DATASET CONTENT START
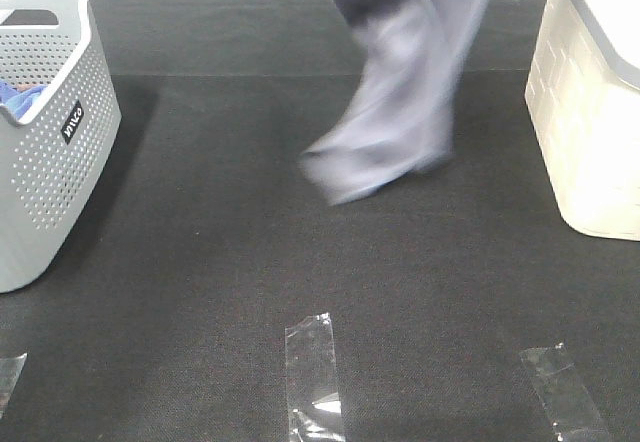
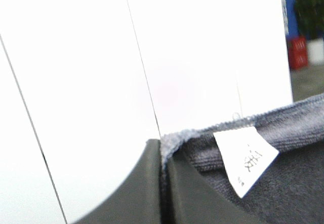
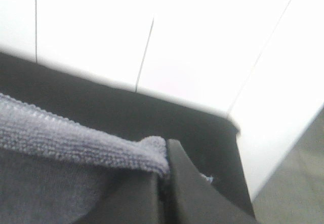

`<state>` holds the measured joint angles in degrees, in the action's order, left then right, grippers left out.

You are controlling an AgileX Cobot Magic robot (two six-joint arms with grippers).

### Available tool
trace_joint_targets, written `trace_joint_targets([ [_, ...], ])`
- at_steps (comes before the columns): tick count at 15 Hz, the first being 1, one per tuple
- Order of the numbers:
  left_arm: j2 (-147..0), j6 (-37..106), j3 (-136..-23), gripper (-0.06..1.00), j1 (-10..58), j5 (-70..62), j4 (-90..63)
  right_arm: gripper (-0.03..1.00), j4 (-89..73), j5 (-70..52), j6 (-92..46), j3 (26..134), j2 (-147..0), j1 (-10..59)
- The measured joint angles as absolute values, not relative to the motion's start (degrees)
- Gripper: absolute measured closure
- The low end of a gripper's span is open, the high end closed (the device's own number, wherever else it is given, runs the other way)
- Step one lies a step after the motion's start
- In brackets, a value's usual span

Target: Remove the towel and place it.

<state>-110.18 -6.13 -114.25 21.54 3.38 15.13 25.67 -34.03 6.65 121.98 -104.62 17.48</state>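
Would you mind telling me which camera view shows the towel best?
The exterior high view: most of the hanging towel shows, though blurred. The wrist views show only a hemmed corner each, pinched in the left gripper and the right gripper.

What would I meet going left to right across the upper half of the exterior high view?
Grey perforated basket → towel, hanging blurred near the middle → cream-white bin at the right edge.

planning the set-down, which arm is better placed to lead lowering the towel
Right, marginally: the towel hangs right of centre over the table. But the left gripper and right gripper each pinch a hem corner, so both should lower together.
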Motion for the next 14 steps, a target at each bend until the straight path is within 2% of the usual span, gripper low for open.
trace_joint_targets([
  [3, -110.0, -5.3, -122.3, 0.94, 21.3, -5.0, 15.7, 0.97, 23.0, -34.3, 6.6, 127.1, -104.6, 18.2],
  [9, -114.9, 1.1, -122.4, 0.94, 21.4, -33.1, 12.1, 0.97, 16.1, -56.6, 6.1, 127.0, -111.1, 18.7],
  [14, -116.3, 1.3, -122.9, 0.94, 21.4, -43.1, 7.7, 0.97, 14.0, -59.4, 5.7, 125.6, -111.7, 18.7],
])
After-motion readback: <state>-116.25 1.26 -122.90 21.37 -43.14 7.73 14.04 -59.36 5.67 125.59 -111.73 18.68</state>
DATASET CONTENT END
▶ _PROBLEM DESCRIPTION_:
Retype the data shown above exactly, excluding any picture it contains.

▶ _OUTPUT FOR THIS EXERCISE_:
`<state>` holds the measured joint angles in degrees, in the action's order, left then right, grippers left out.

You are controlling an AgileX Cobot Magic robot (two six-joint arms with grippers).

### Available tool
trace_joint_targets, written `trace_joint_targets([ [_, ...], ])`
- at_steps (comes before the columns): tick count at 15 Hz, the first being 1, one per tuple
- Order of the numbers:
  left_arm: j2 (-147..0), j6 (-37..106), j3 (-136..-23), gripper (-0.06..1.00), j1 (-10..58), j5 (-70..62), j4 (-90..63)
  right_arm: gripper (-0.03..1.00), j4 (-89..73), j5 (-70..52), j6 (-92..46), j3 (26..134), j2 (-147..0), j1 (-10..59)
- The measured joint angles as absolute values, not relative to the motion's start (degrees)
- Gripper: absolute measured closure
- The low end of a gripper's span is open, the high end closed (the device's own number, wherever else it is given, runs the other way)
- Step one lies a step after the motion's start
- In brackets, a value's usual span

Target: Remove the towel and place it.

<state>-110.18 -6.13 -114.25 21.54 3.38 15.13 25.67 -34.03 6.65 121.98 -104.62 17.48</state>
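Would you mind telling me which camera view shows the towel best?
The exterior high view: most of the hanging towel shows, though blurred. The wrist views show only a hemmed corner each, pinched in the left gripper and the right gripper.

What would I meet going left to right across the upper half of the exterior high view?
Grey perforated basket → towel, hanging blurred near the middle → cream-white bin at the right edge.

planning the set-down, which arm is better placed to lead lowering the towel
Right, marginally: the towel hangs right of centre over the table. But the left gripper and right gripper each pinch a hem corner, so both should lower together.
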Motion for the next 14 steps, a target at each bend until the straight path is within 2% of the usual span, gripper low for open.
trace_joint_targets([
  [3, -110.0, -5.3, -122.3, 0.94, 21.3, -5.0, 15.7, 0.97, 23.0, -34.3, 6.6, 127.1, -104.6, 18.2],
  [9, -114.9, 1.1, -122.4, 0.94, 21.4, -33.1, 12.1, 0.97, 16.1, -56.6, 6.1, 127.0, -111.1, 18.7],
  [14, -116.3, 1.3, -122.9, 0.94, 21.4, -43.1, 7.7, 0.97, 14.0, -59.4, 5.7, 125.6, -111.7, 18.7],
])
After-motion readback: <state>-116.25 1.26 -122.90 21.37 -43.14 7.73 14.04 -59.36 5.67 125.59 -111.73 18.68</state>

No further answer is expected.